A recent disqualification decision by the federal district court in Spokane highlights the importance of engagement agreements in defining who is — and who is not — the client. In Cox v. Alliant Insurance Services, Inc., 2017 WL 4640452 (E.D. Wash. Sept. 19, 2017) (unpublished), the plaintiffs sought a declaratory judgment to void a non-compete. Shortly after the defendants answered, the plaintiffs filed a motion to disqualify defense counsel. Although the motion had several facets — all of which were denied — one is particularly instructive.

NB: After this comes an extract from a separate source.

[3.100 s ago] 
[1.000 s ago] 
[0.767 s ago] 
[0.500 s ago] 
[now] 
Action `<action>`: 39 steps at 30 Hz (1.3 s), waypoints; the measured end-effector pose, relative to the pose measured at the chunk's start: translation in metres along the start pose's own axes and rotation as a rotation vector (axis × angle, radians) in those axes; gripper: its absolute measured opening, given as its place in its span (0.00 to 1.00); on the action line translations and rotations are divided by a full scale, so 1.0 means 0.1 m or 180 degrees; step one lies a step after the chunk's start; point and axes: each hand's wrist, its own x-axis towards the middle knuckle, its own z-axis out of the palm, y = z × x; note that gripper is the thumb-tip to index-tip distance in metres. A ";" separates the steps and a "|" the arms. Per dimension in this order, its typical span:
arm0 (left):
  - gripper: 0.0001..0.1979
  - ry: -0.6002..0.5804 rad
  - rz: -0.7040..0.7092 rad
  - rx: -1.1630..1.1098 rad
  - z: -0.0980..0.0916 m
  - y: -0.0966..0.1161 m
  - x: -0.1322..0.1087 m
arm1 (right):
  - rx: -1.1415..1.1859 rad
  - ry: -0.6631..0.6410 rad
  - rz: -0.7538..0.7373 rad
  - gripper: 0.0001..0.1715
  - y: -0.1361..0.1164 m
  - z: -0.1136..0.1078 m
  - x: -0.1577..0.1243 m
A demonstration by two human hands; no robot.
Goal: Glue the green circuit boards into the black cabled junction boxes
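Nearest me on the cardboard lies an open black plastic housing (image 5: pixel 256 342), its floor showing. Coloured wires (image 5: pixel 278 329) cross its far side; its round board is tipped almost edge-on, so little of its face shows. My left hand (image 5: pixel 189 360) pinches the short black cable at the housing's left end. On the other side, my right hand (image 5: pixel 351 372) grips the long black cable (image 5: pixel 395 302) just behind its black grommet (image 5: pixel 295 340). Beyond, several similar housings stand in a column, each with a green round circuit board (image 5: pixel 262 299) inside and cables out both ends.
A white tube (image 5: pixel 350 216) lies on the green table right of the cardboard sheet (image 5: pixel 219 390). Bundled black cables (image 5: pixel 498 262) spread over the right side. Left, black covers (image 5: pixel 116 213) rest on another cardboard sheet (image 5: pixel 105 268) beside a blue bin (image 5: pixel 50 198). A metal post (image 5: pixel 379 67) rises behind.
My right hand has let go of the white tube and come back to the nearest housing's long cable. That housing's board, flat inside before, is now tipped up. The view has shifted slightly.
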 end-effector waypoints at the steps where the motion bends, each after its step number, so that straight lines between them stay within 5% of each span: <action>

One of the plaintiffs argued that he was a former client of the defense firm on a substantially related matter and contended that the law firm had a conflict under the former-client conflict rule — RPC 1.9. The court noted that although the particular plaintiff had interfaced with the law firm, the contact was as a representative for a corporation (which was not a plaintiff) rather than as a client in his own right. The court concluded that no attorney-client relationship had ever existed between the plaintiff and the law firm on the matter involved. Accordingly, the court found that no disqualifying former conflict existed as a matter of law.
In doing so, the court relied primarily on a written engagement agreement that identified the corporation (and not the individual) as the client in the matter at issue. The court also determined that no evidence had been presented that this relationship had been expanded to include the individual.
Engagement agreements serve many important roles, but one of the most significant is defining the client for a particular matter. As Cox illustrates, carefully defining the client in an engagement agreement (and then proceeding consistent with that agreement) can effectively shield a firm from later conflict assertions by others who were merely in the background of the matter involved.